All lines in the material below that contain "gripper" should be located and copied.

-- Provided material follows --

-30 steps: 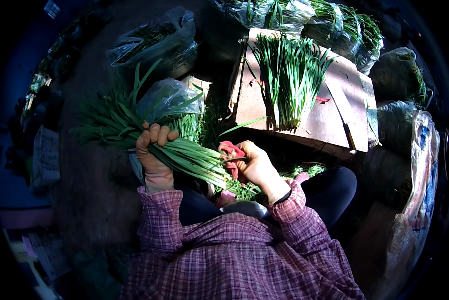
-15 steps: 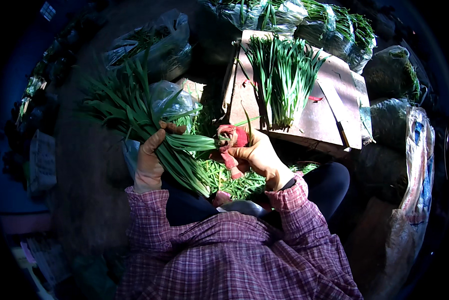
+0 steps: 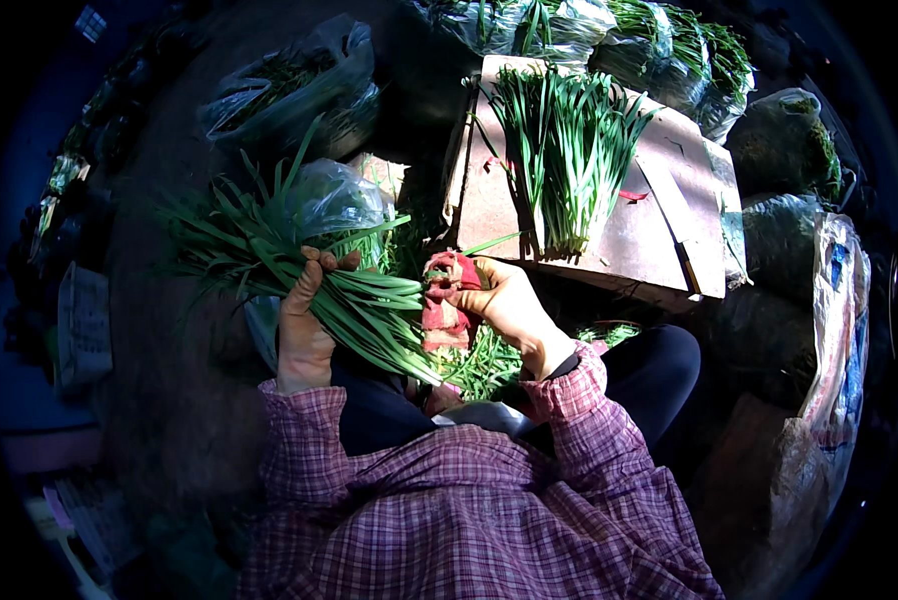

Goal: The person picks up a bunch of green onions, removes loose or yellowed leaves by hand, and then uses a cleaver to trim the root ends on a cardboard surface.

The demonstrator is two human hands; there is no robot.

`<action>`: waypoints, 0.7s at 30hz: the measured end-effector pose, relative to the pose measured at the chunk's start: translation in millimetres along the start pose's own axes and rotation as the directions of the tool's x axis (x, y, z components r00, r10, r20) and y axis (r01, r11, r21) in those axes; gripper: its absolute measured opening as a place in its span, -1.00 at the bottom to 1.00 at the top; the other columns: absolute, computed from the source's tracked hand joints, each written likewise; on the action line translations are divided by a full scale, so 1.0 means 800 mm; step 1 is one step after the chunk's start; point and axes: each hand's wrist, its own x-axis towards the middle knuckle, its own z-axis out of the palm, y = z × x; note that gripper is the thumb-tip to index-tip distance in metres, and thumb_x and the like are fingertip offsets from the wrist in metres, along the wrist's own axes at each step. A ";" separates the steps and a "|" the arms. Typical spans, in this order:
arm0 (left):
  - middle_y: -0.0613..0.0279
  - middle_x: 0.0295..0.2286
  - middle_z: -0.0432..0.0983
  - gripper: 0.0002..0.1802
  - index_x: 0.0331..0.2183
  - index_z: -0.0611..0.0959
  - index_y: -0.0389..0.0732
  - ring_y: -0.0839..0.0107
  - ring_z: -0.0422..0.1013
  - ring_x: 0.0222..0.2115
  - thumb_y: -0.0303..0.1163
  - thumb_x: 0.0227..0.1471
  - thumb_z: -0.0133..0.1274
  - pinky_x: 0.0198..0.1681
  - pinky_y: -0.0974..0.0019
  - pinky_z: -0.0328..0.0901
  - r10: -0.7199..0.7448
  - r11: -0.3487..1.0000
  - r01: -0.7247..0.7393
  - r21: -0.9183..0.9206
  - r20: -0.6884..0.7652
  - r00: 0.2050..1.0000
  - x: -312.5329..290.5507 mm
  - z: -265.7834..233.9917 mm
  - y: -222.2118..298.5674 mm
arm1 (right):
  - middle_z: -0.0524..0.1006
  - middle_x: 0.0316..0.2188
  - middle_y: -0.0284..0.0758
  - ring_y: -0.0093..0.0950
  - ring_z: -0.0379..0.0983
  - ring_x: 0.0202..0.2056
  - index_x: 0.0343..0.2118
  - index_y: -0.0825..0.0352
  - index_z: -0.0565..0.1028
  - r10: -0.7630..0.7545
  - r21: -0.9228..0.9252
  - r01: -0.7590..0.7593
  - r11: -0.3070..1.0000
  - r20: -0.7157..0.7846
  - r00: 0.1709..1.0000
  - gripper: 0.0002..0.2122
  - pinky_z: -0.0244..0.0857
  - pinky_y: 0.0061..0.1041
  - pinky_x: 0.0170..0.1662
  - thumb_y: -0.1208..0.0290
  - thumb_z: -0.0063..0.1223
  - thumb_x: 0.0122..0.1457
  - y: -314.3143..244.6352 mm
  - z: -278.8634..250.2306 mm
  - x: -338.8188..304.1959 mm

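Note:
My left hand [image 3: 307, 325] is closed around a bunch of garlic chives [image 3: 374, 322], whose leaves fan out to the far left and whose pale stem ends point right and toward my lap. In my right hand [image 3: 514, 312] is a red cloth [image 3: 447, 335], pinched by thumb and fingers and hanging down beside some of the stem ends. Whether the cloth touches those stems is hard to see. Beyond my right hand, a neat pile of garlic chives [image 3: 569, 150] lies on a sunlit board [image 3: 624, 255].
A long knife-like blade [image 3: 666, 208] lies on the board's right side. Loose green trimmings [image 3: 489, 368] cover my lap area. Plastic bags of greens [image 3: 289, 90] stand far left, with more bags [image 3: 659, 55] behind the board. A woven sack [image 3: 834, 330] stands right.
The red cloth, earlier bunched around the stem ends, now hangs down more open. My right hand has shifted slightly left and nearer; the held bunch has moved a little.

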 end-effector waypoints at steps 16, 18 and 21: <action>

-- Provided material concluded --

__Result__.
`<action>`: waypoints, 0.7s at 30hz: the measured end-effector pose, relative to the pose measured at the chunk's start: translation in millimetres along the start pose's own axes and rotation as the directions of the tool's x axis (x, y, z components r00, r10, r20) and y axis (r01, r11, r21) in those axes; gripper: its absolute measured opening as a place in its span, -1.00 at the bottom to 1.00 at the top; the other columns: absolute, computed from the source's tracked hand joints, each written likewise; on the action line translations are divided by a full scale, so 1.0 means 800 mm; step 1 is one step after the chunk's start; point and axes: each hand's wrist, its own x-axis towards the middle knuckle, its own z-axis out of the palm, y = z × x; note that gripper is the thumb-tip to index-tip distance in metres, and thumb_x and the like are fingertip offsets from the wrist in metres, along the wrist's own axes at each step. A ";" separates the steps and a "|" the arms. Typical spans, in this order:
  - gripper: 0.0002..0.1802
  - gripper: 0.0002..0.2122

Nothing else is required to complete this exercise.